■ What this task involves: The data below holds a line containing "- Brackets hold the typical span" and a line containing "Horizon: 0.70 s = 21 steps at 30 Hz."; please quote exactly those two lines and every line between them, and nothing else.

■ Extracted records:
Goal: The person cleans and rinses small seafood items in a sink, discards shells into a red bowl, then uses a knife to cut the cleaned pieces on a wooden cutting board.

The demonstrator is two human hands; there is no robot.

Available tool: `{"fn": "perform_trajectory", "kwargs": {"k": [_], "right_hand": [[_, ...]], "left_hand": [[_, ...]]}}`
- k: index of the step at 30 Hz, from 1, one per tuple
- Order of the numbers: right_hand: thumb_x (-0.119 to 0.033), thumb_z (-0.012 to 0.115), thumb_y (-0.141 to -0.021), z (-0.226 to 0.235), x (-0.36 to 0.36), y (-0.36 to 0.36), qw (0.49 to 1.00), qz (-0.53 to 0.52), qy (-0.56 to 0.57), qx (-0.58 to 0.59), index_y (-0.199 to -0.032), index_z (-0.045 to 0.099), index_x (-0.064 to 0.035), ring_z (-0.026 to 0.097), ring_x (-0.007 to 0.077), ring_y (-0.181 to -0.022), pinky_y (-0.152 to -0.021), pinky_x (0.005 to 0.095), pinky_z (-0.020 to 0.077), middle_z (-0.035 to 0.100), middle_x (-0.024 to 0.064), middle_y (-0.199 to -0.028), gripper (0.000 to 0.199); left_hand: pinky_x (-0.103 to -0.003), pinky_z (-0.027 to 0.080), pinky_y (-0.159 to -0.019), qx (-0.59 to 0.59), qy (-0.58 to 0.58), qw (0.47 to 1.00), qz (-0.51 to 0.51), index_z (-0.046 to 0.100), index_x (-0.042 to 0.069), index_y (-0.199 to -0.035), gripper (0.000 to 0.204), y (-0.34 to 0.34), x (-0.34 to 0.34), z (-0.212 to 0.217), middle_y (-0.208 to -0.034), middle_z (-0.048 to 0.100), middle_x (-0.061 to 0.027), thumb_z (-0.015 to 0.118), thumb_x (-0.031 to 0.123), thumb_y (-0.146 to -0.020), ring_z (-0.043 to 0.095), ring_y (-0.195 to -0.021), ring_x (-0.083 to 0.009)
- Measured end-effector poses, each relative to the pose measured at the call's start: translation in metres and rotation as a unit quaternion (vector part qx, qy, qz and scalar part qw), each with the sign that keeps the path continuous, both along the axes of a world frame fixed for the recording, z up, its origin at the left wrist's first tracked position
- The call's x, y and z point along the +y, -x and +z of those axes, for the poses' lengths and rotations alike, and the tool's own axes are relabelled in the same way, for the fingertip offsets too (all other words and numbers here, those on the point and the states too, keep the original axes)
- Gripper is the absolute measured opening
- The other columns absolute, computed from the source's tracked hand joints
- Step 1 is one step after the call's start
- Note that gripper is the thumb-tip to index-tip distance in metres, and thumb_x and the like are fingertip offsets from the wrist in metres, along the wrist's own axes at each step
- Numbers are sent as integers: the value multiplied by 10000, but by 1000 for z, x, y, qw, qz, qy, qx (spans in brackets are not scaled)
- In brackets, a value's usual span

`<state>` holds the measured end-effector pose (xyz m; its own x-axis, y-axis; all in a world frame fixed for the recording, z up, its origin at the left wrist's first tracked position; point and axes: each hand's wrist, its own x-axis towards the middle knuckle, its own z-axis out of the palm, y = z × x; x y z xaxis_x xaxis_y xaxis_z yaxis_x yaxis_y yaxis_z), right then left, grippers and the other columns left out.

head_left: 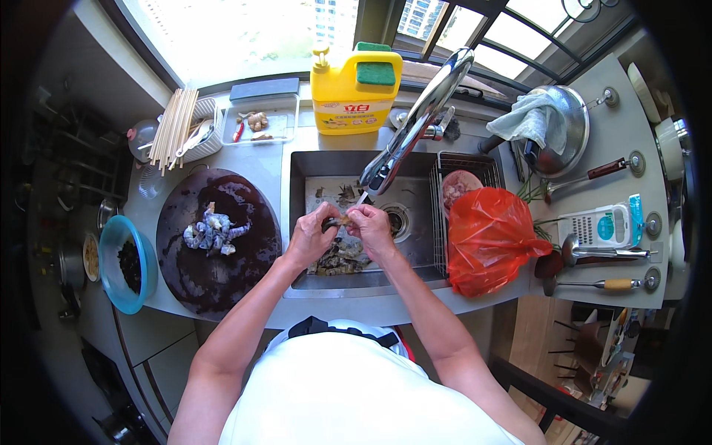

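Note:
Over the steel sink (296, 178), my left hand (306, 237) and my right hand (374, 230) meet under the chrome tap (415, 122). Both pinch one small greyish-brown shrimp (342, 220) between thumb and fingers; the fingertips partly cover it. A thin pale streak, apparently water, runs from the spout to my right fingers. Below my hands, a heap of grey shrimp (343, 257) lies on the sink floor, with dark scraps (345, 194) farther back. To the left, a pile of bluish-grey shrimp (213, 231) sits on the dark round chopping board (182, 278).
A red plastic bag (489, 241) bulges beside the wire rack (440, 222) holding pinkish meat (460, 185). A yellow detergent jug (354, 96) stands behind the sink. At left are a blue bowl (150, 271) and chopsticks (174, 126). Long-handled utensils (604, 252) lie at right.

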<state>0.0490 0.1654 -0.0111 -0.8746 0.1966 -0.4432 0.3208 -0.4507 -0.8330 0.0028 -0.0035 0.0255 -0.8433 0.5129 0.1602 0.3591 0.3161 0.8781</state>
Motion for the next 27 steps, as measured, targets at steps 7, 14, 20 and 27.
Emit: {"fn": "perform_trajectory", "kwargs": {"k": [7, 14, 20, 27], "right_hand": [[-102, 656, -955, 25, -9, 3, 999, 3, 20, 29, -1009, 677, -27, 633, 89, -707, -668, 231, 541, 678, 22, -861, 95], [-10, 702, -864, 23, -6, 5, 976, 63, -153, 141, -1055, 651, -5, 645, 97, -808, -758, 259, 554, 676, 35, -924, 198], [-45, 714, -797, 33, 5, 4, 930, 50, -354, 91, -1012, 647, -24, 652, 109, -799, -736, 295, 540, 671, 57, -913, 226], [-61, 701, -793, 22, 5, 8, 811, 1, -539, 228, -979, 646, -14, 667, 231, -719, -693, 353, 543, 670, 116, -868, 200]], "left_hand": [[-309, 517, -692, -121, 15, 990, 72, 667, -13, -1036, 229, 1, -2, 4, -867, 665, -82, 724, 96, -842, 611, -743, -132], [-321, 514, -702, -83, -4, 996, 15, 686, 35, -1228, 375, 9, -1, -4, -955, 668, -125, 734, 133, -869, 626, -789, -173], [-319, 534, -720, -122, 10, 992, 8, 667, -2, -1226, 344, 2, 6, 15, -933, 675, -128, 705, 151, -920, 658, -795, -160], [-322, 528, -677, -227, -33, 973, 25, 672, -31, -1172, 314, 0, 4, -6, -878, 711, -119, 681, 180, -940, 676, -754, -159]]}}
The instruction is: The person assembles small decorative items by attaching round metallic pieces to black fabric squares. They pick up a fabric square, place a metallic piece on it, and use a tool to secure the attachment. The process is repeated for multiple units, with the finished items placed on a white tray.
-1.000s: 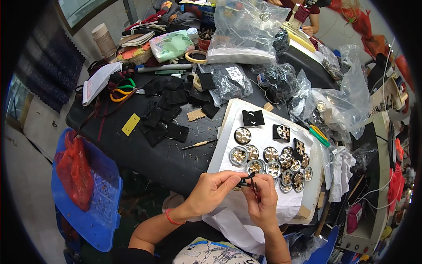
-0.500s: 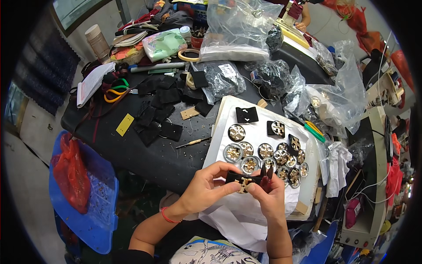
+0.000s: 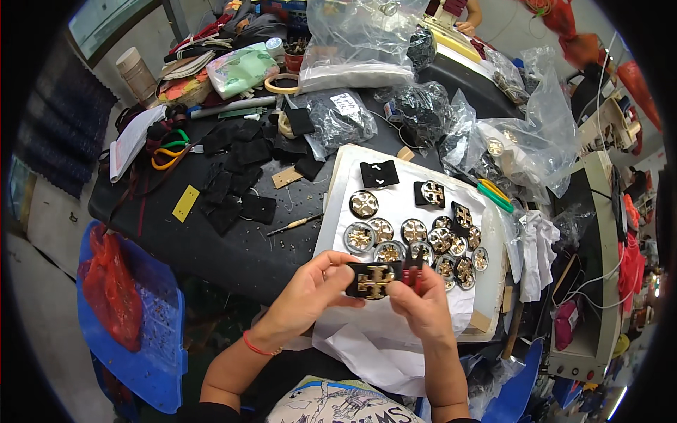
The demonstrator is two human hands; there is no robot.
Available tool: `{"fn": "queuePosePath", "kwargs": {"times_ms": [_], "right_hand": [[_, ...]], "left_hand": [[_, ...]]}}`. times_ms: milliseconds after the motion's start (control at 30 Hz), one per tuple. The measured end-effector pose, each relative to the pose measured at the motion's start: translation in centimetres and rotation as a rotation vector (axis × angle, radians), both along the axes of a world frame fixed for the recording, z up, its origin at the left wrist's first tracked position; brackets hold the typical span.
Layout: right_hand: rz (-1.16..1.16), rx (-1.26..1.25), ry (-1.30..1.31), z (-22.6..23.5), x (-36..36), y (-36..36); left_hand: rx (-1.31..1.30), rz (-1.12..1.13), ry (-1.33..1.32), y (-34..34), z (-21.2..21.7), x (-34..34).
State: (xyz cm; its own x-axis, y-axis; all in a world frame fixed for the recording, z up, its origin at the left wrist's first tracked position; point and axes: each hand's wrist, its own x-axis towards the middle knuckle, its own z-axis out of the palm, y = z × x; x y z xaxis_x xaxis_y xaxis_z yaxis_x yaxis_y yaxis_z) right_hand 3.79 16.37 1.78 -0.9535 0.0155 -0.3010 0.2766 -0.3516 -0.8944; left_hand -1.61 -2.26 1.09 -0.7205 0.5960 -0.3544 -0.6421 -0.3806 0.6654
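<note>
My left hand and my right hand together hold a black square patch with a gold cross-shaped emblem above the near edge of a white board. My right fingers also pinch a small dark red tool against the patch's right side. Just beyond my hands, several round gold-and-silver emblems lie in rows on the board. Two more black patches rest at the board's far end.
Loose black fabric pieces and an awl lie on the dark table left of the board. Clear plastic bags pile up behind and to the right. A blue crate holding a red bag sits at the lower left. Orange-handled scissors lie far left.
My hands turned the patch so its gold emblem now faces up and lifted it slightly nearer to me. The items on the board stayed put.
</note>
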Motion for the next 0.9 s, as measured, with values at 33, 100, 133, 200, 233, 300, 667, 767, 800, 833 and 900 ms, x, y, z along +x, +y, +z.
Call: {"fn": "queuePosePath", "kwargs": {"times_ms": [33, 100, 133, 200, 233, 300, 667, 767, 800, 833, 900], "right_hand": [[0.017, -0.03, 0.029, -0.1, -0.1, 0.6], [0.115, 0.192, 0.219, -0.8, -0.1, 1.2], [0.139, 0.271, 0.303, -1.0, -0.5, 1.1], [0.073, 0.211, 0.109, -0.2, -0.3, 1.0], [0.071, 0.154, 0.089, -0.8, 0.0, 1.8], [0.015, 0.36, 0.112, 0.6, -0.5, -0.1], [0.191, 0.759, 0.286, 0.1, -1.6, 0.3], [0.224, 0.94, 0.421, 0.6, -1.3, -0.4], [0.207, 1.022, 0.499, 0.5, -0.8, -1.2], [0.187, 1.101, 0.577, 0.5, -0.4, -1.6], [0.207, 1.087, 0.595, 0.9, -0.4, -1.3]], "left_hand": [[0.115, -0.137, -0.107, -0.4, 0.0, -0.2], [0.247, -0.32, -0.252, -1.2, 0.0, -0.3], [0.265, -0.368, -0.291, -1.3, 0.0, -0.1], [0.056, -0.191, 0.009, -0.5, -0.1, 0.4], [-0.051, -0.101, 0.157, -0.1, -0.2, 0.7], [-0.135, 0.035, 0.273, 0.9, -0.7, 1.3], [-0.28, -0.106, 0.266, -0.8, -0.1, 1.5], [-0.549, -0.049, 0.571, -0.3, -0.2, 2.3], [-0.589, -0.012, 0.652, -0.1, -1.0, 2.2], [-0.631, 0.023, 0.733, 0.1, -1.4, 2.2], [-0.451, -0.027, 0.49, -0.5, -1.4, 1.9]]}}
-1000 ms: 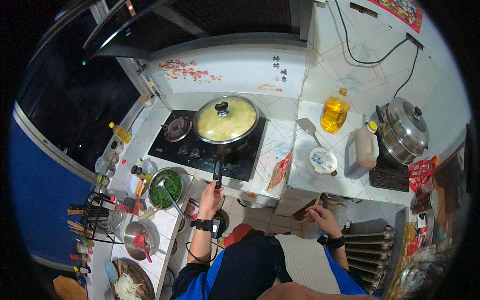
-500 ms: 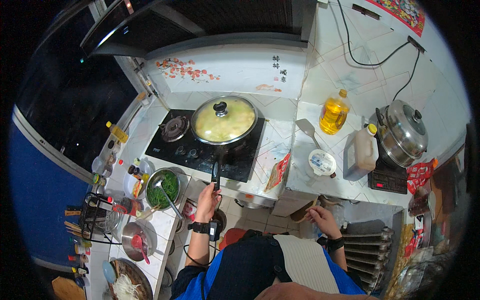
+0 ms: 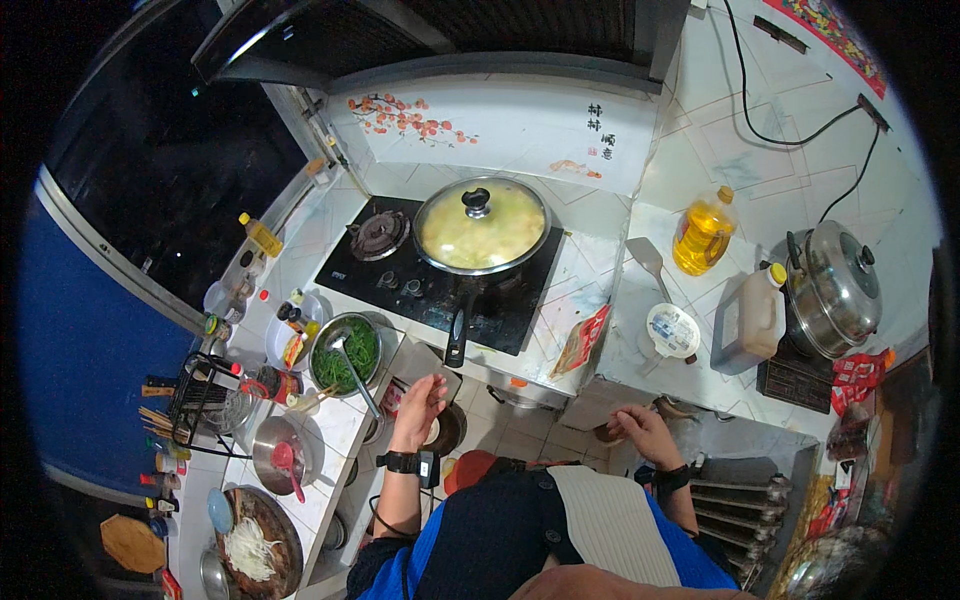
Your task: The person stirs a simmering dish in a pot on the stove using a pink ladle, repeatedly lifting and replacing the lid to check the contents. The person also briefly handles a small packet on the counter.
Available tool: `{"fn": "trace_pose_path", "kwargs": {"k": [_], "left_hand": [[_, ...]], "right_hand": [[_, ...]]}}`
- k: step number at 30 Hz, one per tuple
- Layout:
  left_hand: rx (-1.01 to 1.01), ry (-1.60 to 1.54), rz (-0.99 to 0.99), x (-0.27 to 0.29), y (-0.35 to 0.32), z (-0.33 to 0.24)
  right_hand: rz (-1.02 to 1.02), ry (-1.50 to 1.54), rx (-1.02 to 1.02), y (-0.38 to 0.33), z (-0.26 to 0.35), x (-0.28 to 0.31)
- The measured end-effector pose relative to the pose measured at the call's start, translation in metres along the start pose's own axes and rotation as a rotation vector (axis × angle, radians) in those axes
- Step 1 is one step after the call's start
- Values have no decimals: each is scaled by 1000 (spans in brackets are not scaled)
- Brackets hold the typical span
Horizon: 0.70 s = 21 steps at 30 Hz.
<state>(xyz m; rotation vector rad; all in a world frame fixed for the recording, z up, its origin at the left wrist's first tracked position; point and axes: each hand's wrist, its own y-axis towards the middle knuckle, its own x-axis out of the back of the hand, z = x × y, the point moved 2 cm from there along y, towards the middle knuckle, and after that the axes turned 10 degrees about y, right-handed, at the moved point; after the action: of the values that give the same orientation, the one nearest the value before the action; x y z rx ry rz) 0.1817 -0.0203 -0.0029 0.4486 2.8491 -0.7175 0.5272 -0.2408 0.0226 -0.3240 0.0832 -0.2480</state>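
Note:
A frying pan with a domed glass lid [image 3: 482,228] sits on the black gas hob [image 3: 400,290]. Pale yellowish food shows through the steamy glass. The pan's black handle [image 3: 457,335] points toward me. Just below the end of that handle is my left hand [image 3: 420,408], empty, its fingers loosely spread and clear of the handle. My right hand [image 3: 643,434] hangs in front of the counter at the right, fingers slightly bent, with nothing visible in it. To the left of the hob, a steel bowl of chopped greens [image 3: 350,355] has a ladle [image 3: 358,380] resting in it.
On the right counter stand an oil bottle [image 3: 704,232], a brown jug [image 3: 750,318], a spatula [image 3: 650,262], a white tub [image 3: 672,330] and a steel pot [image 3: 835,290]. At lower left, white shreds [image 3: 250,548] lie on a round chopping board [image 3: 285,530]. A red packet [image 3: 580,342] leans beside the hob.
My left hand has let go of the pan handle and drawn back slightly. The whole view has shifted, so the kitchen appears farther right. The lid stays on the pan.

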Motion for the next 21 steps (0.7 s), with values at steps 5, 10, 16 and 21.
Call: {"fn": "trace_pose_path", "kwargs": {"k": [5,10,16,21], "left_hand": [[18,-58,-15,12,-5,13],[21,-106,52,7,-5,13],[7,-73,60,-2,-4,10],[35,-48,22,7,-3,16]], "right_hand": [[29,42,46,1,-4,0],[18,93,44,-1,-7,5],[22,53,56,-4,-5,5],[-1,50,9,-1,-7,0]]}}
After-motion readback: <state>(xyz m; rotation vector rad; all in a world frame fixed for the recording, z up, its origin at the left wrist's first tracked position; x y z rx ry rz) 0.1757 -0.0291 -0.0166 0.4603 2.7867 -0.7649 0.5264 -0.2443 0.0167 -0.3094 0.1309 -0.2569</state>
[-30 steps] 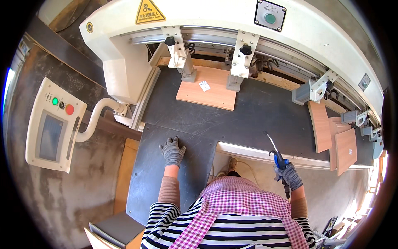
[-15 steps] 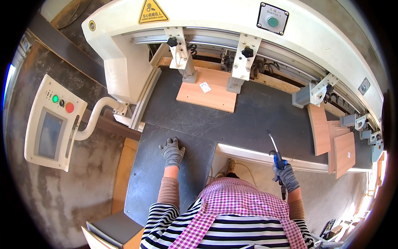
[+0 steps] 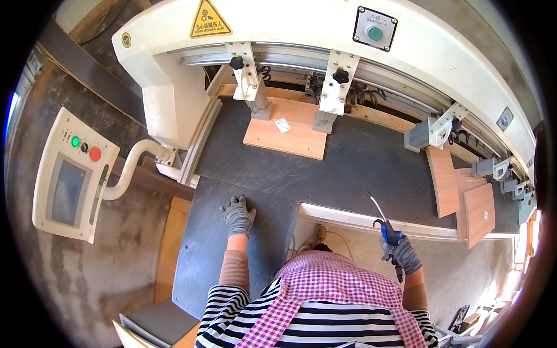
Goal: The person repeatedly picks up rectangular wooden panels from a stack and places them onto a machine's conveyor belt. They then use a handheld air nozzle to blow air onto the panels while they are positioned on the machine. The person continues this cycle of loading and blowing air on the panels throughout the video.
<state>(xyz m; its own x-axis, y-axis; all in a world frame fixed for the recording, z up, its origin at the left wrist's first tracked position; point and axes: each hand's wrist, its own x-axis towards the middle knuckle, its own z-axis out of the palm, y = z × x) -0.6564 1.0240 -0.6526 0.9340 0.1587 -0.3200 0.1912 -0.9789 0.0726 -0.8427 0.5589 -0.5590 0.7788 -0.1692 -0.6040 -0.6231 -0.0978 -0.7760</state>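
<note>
My left hand [image 3: 237,217], in a grey knit glove, rests flat on the dark worktop [image 3: 243,261] with its fingers spread. In my gloved right hand [image 3: 401,256] is a blue and black air blow gun [image 3: 392,234]. Its thin metal nozzle [image 3: 377,206] points up and to the left, over the worktop's front edge. Ahead of me a wood-grain board [image 3: 290,134] with a small white label lies on the worktop. Two clamp blocks [image 3: 260,109] of the machine stand over its far part.
A white machine beam [image 3: 290,23] with a green button [image 3: 375,33] arches over the far side. More boards [image 3: 480,214] lie at the right under other clamps. At the left a control panel [image 3: 72,174] stands on a curved arm. The worktop has a cut-out before me.
My right hand has turned the blow gun slightly, so its nozzle leans further left. The whole view has shifted a little. My left hand stays flat on the worktop.
</note>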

■ Exercise result:
- Brackets hold the typical span
Horizon: 0.70 s = 21 steps at 30 Hz.

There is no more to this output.